O conceito de terra indígena como ocupação tradicional retirou a idéia de
tempo de existência, substituindo-a pela noção de lugar onde um povo vive, onde se
reproduz física e culturalmente. Apesar dos avanços das demarcações, que estão
em torno de 411 terras indígenas, segundo o ISA (2005), a vigência do decreto
1775/96, que permite a contestação, é a nuvem negra sobre o horizonte fundiário
indígena. As pressões no entorno dessas terras representadas pela existência de
fazendas, assentamentos do INCRA, estradas que cortam as terras indígenas ou
são limítrofes, projetos hidrelétricos, produzem mudanças estruturais nas
populações indígenas que nelas habitam. A pressão fundiária é tão intensa que o
moto da discussão não está mais circunscrita à demarcação, mas também na
sustentabilidade dessas terras, nas condições de vida das populações humanas,
sobrevivência da floresta, do que resta da fauna, dos recursos hídricos, enfim, do
patrimônio cultural desses povos. Segundo a avaliação do movimento indígena
através da carta que resultou da Mobilização Indígena Nacional, realizada em abril
de 2005, falta vontade política ao governo para regularizar as terras indígenas,
aliadas à ausência de representação indígena nos assuntos que lhes dizem respeito.

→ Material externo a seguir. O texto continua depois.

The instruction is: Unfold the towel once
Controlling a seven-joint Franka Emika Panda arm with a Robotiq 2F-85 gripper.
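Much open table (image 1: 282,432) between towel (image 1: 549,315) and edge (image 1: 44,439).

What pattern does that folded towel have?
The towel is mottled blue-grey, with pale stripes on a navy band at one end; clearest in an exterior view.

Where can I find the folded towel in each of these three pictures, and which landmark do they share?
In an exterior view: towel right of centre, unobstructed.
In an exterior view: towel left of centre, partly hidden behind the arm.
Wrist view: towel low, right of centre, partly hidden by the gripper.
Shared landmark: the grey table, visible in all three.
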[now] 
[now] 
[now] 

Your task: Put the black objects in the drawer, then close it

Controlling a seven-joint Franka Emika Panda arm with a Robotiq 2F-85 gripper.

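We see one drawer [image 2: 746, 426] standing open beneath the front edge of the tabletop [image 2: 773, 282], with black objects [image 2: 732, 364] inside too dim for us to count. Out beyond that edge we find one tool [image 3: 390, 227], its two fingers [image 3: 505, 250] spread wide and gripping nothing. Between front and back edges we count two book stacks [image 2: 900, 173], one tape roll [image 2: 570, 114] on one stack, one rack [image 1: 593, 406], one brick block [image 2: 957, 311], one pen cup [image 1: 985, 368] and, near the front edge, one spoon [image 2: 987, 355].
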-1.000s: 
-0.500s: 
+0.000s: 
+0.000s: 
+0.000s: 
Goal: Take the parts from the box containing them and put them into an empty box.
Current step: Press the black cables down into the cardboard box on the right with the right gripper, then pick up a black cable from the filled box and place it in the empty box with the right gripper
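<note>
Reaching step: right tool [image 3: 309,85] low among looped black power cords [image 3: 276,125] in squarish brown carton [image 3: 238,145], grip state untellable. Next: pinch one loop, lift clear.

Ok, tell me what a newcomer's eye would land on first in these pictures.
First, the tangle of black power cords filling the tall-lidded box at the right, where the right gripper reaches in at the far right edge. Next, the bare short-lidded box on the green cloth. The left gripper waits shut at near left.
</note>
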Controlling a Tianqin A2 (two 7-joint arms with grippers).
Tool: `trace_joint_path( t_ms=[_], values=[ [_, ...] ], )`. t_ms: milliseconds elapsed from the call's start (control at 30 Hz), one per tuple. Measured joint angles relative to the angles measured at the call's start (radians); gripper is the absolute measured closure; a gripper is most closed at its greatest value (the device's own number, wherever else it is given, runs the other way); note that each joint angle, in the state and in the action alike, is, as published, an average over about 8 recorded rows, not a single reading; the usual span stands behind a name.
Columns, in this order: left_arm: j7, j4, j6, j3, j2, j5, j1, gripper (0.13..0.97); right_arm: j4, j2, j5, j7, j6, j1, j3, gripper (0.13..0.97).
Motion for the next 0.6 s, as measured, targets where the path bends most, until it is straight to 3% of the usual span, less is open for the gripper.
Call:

Segundo os dados do Instituto Socioeconômico/INESC (2003-2005), houve corte
representativo nas verbas destinadas à proteção e gestão das terras indígenas, o
que significa impedimentos ao etno-desenvolvimento, facilitando invasões,
negociações escusas pelos próprios indígenas, obstrução de projetos de outras
agências governamentais.
Em que um estudo como este pode ser útil para os indígenas e suas
organizações, estudiosos da questão, ou técnicos que estão trabalhando em
projetos de intervenção junto às populações indígenas? Foi pensando na
possibilidade de alguma utilidade, tendo em vista a pouca divulgação dos assuntos
indígenas, inclusive entre estudantes interessados na questão indígena, que
tecemos algumas considerações a título de recomendações:

a) Criar oportunidades de participação política indígena em diversos


fóruns e a garantia da representatividade;
b) Criação de cursos específicos pelo poder público de capacitação,
algo como “escola de governo”, possibilitando condições para
formação política de parlamentares indígenas;
c) Buscar mecanismos que possam agilizar os preceitos legais,
garantindo os direitos indígenas;
d) Ampliar os estudos sobre as políticas étnicas, buscando as variantes
nacionais, bem como, estudos comparativos com outros estados
nacionais;
e) Realizar estudos avaliativos interdisciplinares das políticas
indigenistas, bem como dos poderes estatais;
f) Favorecer maior divulgação da temática indígena como assunto que
faz parte da vida política e não apenas um tema exótico.